It is always useful to have multi-purpose items on board – drinks bottles that double up as waterproof containers for electronics, a diving knife/bread knife, and so on. Yesterday I found a new use for Bag Balm.
You might remember that I was advised to bring several tins of Bag Balm with me, usually used for to ease chapped cow’s udders, but in this case to help protect my feet from water damage. I’ve been duly rubbing it into my feet every day (although conditions so far have been unusually calm, so my feet have stayed relatively dry).
Yesterday I was getting annoyed by the creaking of my oarlocks, as the metal pin swiveled in the metal cylinder of the outrigger. So I took out the oarlock and generously daubed its pin with Bag Balm. Problem solved – not so much as a squeak since then.
The creaking had been getting loud enough to drown out the audiobook I was listening to – Bleak House, by Charles Dickens.
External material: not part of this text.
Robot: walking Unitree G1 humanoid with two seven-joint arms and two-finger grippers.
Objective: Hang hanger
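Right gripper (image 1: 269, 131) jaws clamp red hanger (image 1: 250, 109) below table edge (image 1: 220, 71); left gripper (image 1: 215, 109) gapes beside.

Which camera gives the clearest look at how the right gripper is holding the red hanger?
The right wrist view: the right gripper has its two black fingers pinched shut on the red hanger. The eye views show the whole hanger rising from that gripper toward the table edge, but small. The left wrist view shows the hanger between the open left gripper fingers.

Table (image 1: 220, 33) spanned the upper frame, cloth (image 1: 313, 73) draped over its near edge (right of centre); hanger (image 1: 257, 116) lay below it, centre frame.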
I’d studied this epic tome (over 1000 pages) when I was 16, and in my view it’s one of his best books, with an entertainingly scathing commentary on the legal profession. (I did a law degree, so my cynicism about the profession is not totally uninformed.).
I was also pleased to discover the origin of a phrase that had kept coming back to me when I was on the Atlantic: “Discipline must be maintained”. I’d had no idea where I’d got it from – but there it is in the pages of Bleak House, repeated frequently by a former soldier, Mr Bagnet. It’s a mantra that I’ve been thinking of again over the last few days. With any major undertaking, I find it so much easier to make progress when I get into a regular routine of work. Rowing is no different.
So I’ve fallen naturally back into the routine I used on the Atlantic, of 3 hours on, 1 hour off for logbook update and a meal. Repeat 5 times a day.
In fact, I’d better get back to it now. It’s 10pm but still one more shift to do. Discipline must be maintained!